__Data entries__:
......

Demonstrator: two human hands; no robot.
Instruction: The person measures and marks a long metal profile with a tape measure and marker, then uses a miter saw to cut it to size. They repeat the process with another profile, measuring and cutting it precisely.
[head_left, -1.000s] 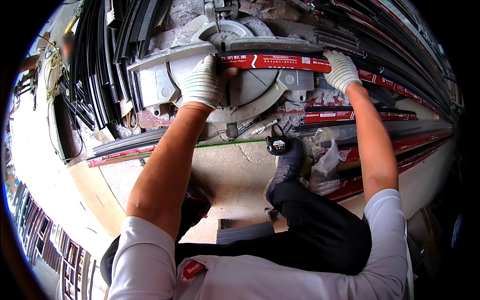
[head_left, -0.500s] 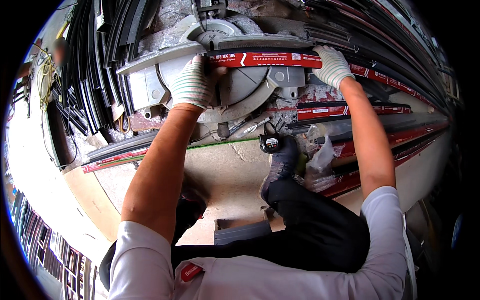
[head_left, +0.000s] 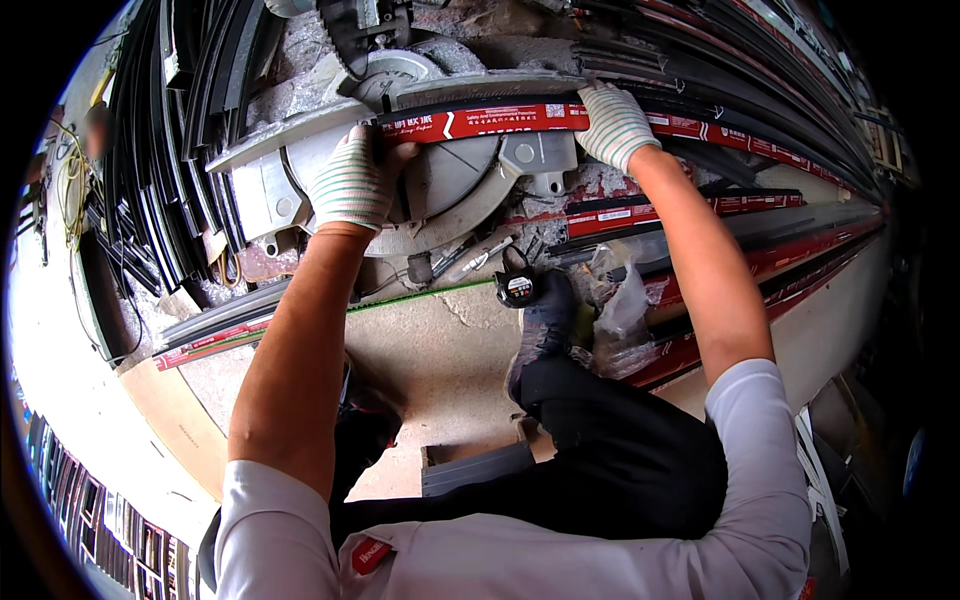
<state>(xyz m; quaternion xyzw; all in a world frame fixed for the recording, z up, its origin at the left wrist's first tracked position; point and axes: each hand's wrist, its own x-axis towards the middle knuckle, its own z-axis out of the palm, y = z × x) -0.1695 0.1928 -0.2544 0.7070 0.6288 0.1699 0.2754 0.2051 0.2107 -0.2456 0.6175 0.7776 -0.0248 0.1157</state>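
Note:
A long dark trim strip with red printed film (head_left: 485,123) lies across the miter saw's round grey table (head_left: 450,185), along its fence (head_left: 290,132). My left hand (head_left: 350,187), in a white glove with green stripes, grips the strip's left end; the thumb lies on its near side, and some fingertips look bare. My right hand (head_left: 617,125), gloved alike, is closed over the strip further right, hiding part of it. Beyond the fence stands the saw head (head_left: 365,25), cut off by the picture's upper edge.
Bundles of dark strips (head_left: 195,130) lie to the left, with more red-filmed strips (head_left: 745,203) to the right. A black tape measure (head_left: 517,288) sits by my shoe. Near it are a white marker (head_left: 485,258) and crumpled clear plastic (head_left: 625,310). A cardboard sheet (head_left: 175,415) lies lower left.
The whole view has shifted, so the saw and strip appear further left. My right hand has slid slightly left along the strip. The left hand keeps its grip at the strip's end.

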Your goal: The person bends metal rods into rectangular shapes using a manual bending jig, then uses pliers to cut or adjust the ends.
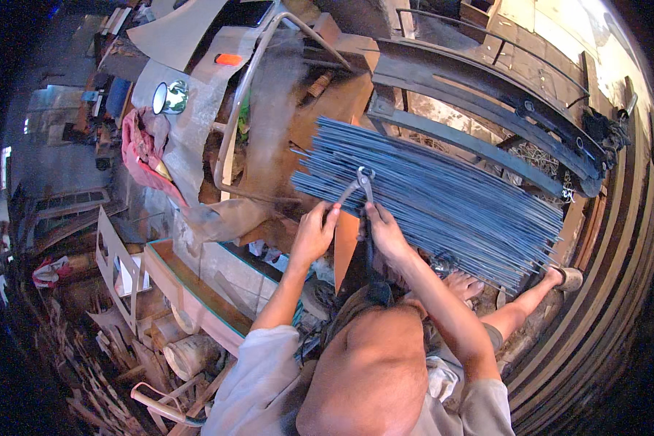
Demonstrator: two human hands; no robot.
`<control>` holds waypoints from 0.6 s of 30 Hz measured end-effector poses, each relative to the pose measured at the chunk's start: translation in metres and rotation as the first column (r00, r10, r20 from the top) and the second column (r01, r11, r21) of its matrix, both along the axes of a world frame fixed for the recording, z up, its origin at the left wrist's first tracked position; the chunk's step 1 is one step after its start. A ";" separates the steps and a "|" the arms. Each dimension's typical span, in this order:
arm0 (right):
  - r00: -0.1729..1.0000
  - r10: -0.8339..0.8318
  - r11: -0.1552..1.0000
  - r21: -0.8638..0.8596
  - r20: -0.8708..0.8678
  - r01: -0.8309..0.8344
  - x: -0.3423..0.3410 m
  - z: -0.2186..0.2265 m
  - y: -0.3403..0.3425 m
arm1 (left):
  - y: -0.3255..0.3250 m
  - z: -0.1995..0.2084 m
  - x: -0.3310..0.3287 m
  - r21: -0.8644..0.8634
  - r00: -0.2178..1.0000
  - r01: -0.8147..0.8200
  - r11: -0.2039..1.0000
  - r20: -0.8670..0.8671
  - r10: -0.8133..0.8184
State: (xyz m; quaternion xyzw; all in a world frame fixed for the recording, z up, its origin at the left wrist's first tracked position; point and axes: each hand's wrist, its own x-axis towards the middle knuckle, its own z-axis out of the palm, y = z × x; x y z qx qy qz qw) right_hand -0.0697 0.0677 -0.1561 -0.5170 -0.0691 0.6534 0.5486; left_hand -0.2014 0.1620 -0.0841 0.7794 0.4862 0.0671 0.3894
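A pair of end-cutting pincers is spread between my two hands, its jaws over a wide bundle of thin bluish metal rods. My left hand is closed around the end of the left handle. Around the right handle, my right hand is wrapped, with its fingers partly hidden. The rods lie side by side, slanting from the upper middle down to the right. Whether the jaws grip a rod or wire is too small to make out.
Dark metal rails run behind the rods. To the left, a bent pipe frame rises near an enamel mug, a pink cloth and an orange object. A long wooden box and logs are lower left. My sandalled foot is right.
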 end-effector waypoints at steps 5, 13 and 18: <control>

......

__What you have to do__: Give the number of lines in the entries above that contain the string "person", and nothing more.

__Written answer__: 2